Starve

Starve is an intriguing blend of food culture and science fiction layered with comment on the life of the privileged and a redemption story. In the near future, the economy has collapsed, and everything has been privatized. The distinction between rich and poor is greater than ever.

Gavin Cruikshank has run away from being a celebrity chef after creating Starve, a cooking competition show. The series, now dedicated to ridiculous excess, is a huge success, and he’s been living off the profits. Although wealthy, he’s been slumming, but now, the network demands he come back to fulfill his contract. He wants to leave it all behind, but he can’t get the resources to do so without reentering the world that he despises.

Much of the comic is Gavin’s internal monologue, juicy description of what he’s thinking while he’s eating or cooking. He’s the kind of self-centered, perpetually drunk asshole people tolerate because he’s just so talented. Only everyone here hates him, particularly his not-quite-ex-wife who resents him not being honest about his homosexuality and his rival, Roman Algiers, who now runs the show.

Starve

He’s also got a daughter on the verge of adulthood whom he hasn’t seen in years and wants to reconnect with. This is all part of a classic structure, a story we’ve seen many times before, but the blood on the page — in more ways than one, as live animals are butchered, but also the portrayal of very raw emotions — is addictive in an unclean way. The setting allows for exaggerated actions that somehow seem plausible in this dog-eat-dog world. I feel nervous about enjoying this read, as though it should be forbidden. But then there’s a delicious dish described, and different wants take precedence.

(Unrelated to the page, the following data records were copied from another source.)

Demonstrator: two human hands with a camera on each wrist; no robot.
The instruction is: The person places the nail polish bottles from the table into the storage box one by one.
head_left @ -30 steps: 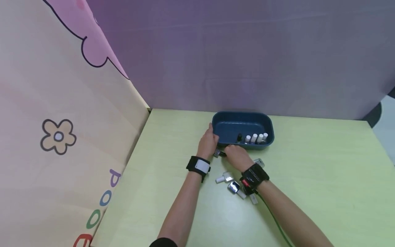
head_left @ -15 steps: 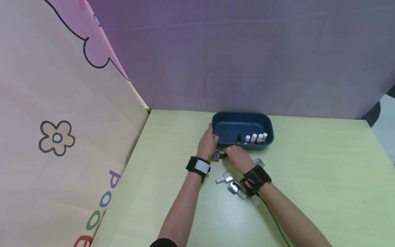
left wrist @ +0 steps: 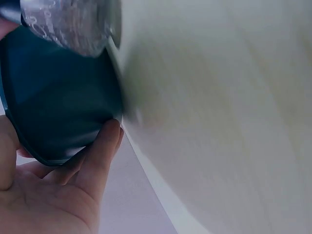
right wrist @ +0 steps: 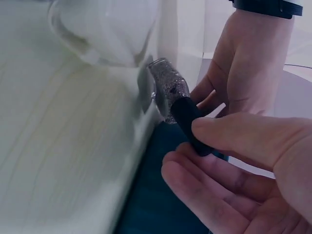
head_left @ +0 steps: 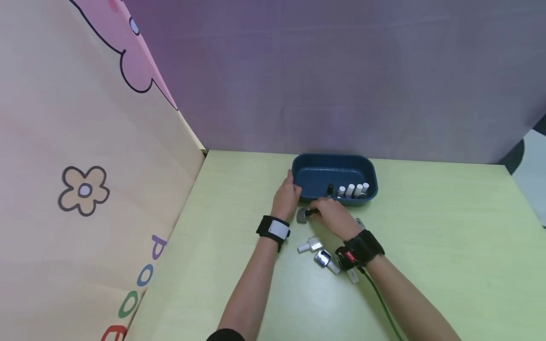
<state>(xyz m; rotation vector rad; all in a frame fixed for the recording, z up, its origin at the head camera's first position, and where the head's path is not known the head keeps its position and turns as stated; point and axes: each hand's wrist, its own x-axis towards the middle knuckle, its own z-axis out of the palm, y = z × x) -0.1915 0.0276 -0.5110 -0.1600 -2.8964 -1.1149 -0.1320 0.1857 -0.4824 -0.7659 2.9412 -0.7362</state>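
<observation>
Glitter nail polish bottle (head_left: 302, 215) hangs just in front of the blue tray (head_left: 308, 169), pinched by its black cap in the right hand (head_left: 334, 215). Going from the left: the head view shows the left hand (head_left: 287, 195) at the tray's left end, fingers laid against the wall. The left wrist view adds what the head camera cannot resolve: the fingers (left wrist: 100, 156) lie fairly straight along the tray's (left wrist: 58, 112) dark outer wall, touching it, with the thumb at the frame's edge, and the silver glitter bottle (left wrist: 73, 24) shows at the top corner.

Next comes the held bottle. The right wrist view alone shows the grip clearly: thumb on top of the black cap (right wrist: 191, 124), curled fingers below, the glitter-filled glass (right wrist: 166, 92) pointing away from the palm, with the left hand (right wrist: 246, 63) beyond it. Whether the glass touches the green table (head_left: 426, 227) cannot be told.

Only the head view shows the rest: inside the tray's right half stands a row of bottles (head_left: 352, 190), one black-capped and several white-capped, and on the table near the right wrist lie loose bottles (head_left: 321, 253) with white caps.
</observation>
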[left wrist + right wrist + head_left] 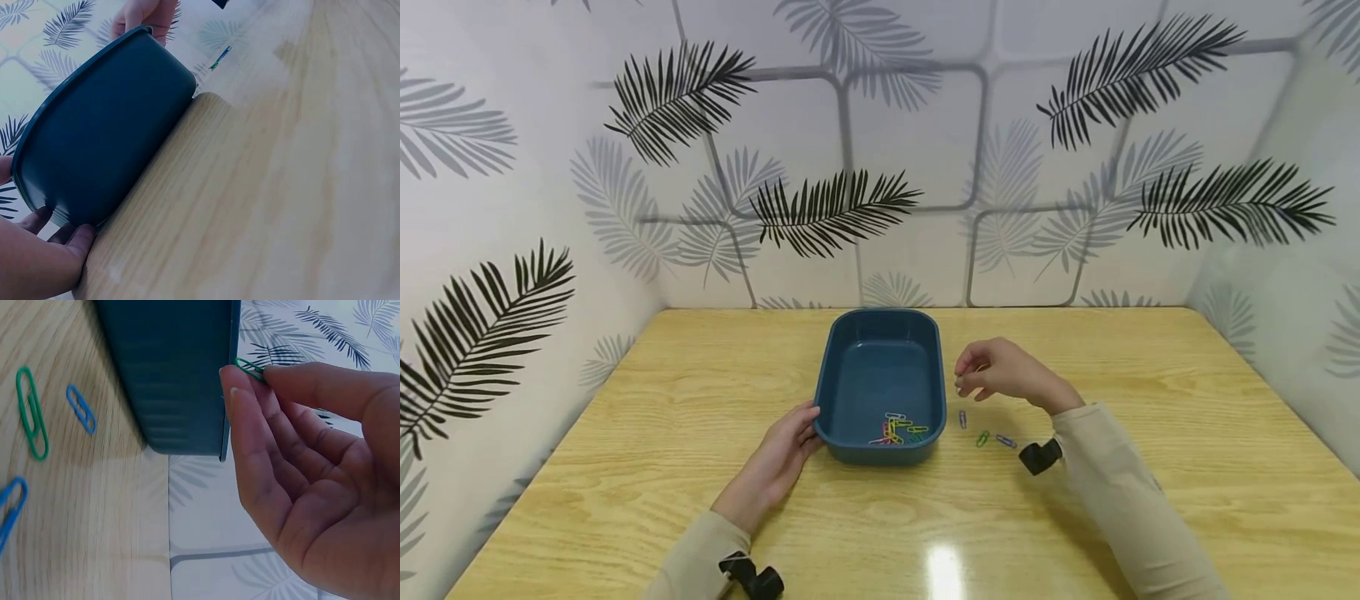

The art is dirty and edgy, much like the events on the show within the story, where contestants are asked to steal a delicacy or serve dog or literally fight their way through competing chefs in another kitchen. The text and the images may only slightly be related to each other, creating meaning through layering or contrast. The art is often monochrome, everything colored in shades of one hue, creating more of an atmosphere than a detailed image to pour over. It’s about the moment, with the artists drawing the eye skillfully to punch the emotion to the reader.

Brian Wood, Danijel Zezelj, and Dave Stewart don’t credit who’s doing what, a contrast to the chef-as-star aesthetic they’re portraying. As Gavin struggles to win, although he doesn’t want to but feels he has to, everyone cheats. There’s a layer of contempt over everything — the people who want to eat delicacies, the mass that have made a mean show a success, the participants and their base motivations, the way the competition is slanted. There are no heroes in this book, although Gavin, with his posturing and eff-you attitude, will be seen as an admirable antihero by some.

Starve collects the first five issues of the series. It will be available January 13 in comic shops and January 28 in bookstores. The story continues with issue #6, due out February 17. (The publisher provided an advance digital review copy.)